Scott’s article offended my sense of logic for exactly this reason, yet something about what he was saying resonated with me and my real world experience in applying simulation to business processes. My first reaction was that Scott was simply wrong. In fact my first encounter with automation, an imaging and workflow implementation, had been a complete failure which we attributed to not engineering or improving the process first. However, that was over 15 years ago. Times have changed, and the more diplomatic side of me tended to agree with some of the commentators: there is no right or wrong answer, sometimes simulation makes sense and sometimes, perhaps not. But then I got to thinking: of course there is a right answer. This is business after all, and the right answer will be dictated by cost benefit.

But why the strong feelings? Why is it that Scott’s article offends? I think one has to look at the history of BPM and simulation to understand this, and I’d like to consider a specific attribute of each:

  1. Business Process Reengineering (BPR): Many still associate BPM with BPR. The mantra in BPR is that one does not pave the cow path. Analysis, engineering and improvement of the process comes first followed by automation. And simulation fits perfectly: it is less expensive to experiment with proposed process changes on a simulated system than the real thing!
  2. Manufacturing: Computer simulation technology has it’s roots in manufacturing and the practitioners are traditionally of the industrial engineering type. While the technology has been adopted to handle simulating (service) business processes, the roots of simulation technology and the mindset around its use is often from a time and a place where the costs of automation were very high (think factories and plants with expensive super specialized hardware and proprietary domain specific systems).

Within the context of contemporary BPM, both of the above should be called into question. Let’s look at each in turn.

BPR

The desire not to pave the cow paths is so appealing because it is intuitive. It’s a key catchphrase of the business process reengineering movement, and the actual passage is from Hammer and Champy’s Reengineering the Corporation: A Manifesto for Business Revolution. However, “it’s time to stop paving the cow paths” is only part of the quote, and like anything taken out of context, it potentially misleads. The actual passage is:

It is time to stop paving the cow paths. Instead of embedding outdated processes in silicon and software, we should obliterate them and start over. We should “reengineer” our businesses.

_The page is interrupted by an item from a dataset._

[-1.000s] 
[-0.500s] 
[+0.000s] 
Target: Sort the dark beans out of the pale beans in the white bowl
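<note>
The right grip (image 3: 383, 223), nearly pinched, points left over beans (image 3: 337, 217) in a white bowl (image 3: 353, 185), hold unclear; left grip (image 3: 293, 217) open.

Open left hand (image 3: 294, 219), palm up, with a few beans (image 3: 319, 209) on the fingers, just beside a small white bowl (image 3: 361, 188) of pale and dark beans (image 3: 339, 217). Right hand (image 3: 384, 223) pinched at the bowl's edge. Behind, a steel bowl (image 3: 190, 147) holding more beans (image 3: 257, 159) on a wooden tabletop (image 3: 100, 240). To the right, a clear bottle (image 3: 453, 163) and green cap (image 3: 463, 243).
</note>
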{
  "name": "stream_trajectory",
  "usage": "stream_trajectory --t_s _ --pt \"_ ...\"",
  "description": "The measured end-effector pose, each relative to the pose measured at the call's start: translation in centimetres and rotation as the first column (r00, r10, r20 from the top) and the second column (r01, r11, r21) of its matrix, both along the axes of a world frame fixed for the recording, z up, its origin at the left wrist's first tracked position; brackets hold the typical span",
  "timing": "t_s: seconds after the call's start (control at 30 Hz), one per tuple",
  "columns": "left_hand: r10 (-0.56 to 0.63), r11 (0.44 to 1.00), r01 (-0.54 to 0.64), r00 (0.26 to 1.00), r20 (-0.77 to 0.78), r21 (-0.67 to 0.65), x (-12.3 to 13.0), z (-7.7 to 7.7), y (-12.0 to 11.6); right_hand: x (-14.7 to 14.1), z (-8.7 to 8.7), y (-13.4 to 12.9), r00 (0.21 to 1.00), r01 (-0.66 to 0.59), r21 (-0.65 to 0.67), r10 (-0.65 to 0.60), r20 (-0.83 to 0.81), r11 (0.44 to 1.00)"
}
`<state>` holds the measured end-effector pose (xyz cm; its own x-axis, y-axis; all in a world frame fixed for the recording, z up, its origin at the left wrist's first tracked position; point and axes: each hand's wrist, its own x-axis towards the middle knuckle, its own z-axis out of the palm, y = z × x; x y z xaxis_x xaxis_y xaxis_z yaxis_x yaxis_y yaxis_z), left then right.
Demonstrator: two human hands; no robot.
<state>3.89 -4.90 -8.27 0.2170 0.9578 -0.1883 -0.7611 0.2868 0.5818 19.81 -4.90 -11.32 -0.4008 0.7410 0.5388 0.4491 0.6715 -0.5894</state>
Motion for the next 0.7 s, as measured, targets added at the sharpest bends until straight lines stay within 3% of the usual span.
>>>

BPR is about starting over: radical redesign where what replaces an existing process looks nothing like what is currently in place. I would argue that BPM really has little or nothing to do with BPR.  Global360 makes the following point:

…while BPR is meant to be disruptive and involves completely re-thinking processes, BPM has its roots in gentler methods. It’s intended for continuous improvement of processes and its evolution was driven by specific technologies. The focus today is on improving productivity of the workers you already have, and making it easier to roll out new business processes or new products while taking advantage of existing IT systems.

If anything, the desire is for business process improvement, incremental changes and optimizations to make the existing process run better. So yes, we are deliberately paving cow paths and there is no mandate to rip out the current process. BPM is not BPR. It’s not necessarily even business process improvement. The business case may be predicated on automation alone. The costs of experimentation in the real world have come way down. How is simulation a requirement for automation?

Manufacturing

The number of solutions and the relative ease of deployment (compared to yesteryear) of BPM systems have radically lowered the cost of BPM implementation. When the costs of automation, whether through poor processes or implementation, are perceived as so high in the traditional simulation mindset, the costs of developing and maintaining meaningful simulation models is not considered material in the big picture. However, there are definite costs associated with simulation:

  • Analysis paralysis: this is where Scott was apparently coming from in his article. The desire to gold plate a process design can lead to a delay in automation and any associated benefits.
  • Talent: there is specialized training and capabilities required to create meaningful simulation models.
  • Data acquisition: while a process description is required for both automation and simulation, simulation also requires a typically large data set of parameters or inputs such as volumes and their arrival patterns, task durations, resource availability and so forth to ensure the model generates meaningful and accurate results.
  • Model maintenance: if you are ever going to use the simulation model again, chances are you will have to actively update the parameters described above.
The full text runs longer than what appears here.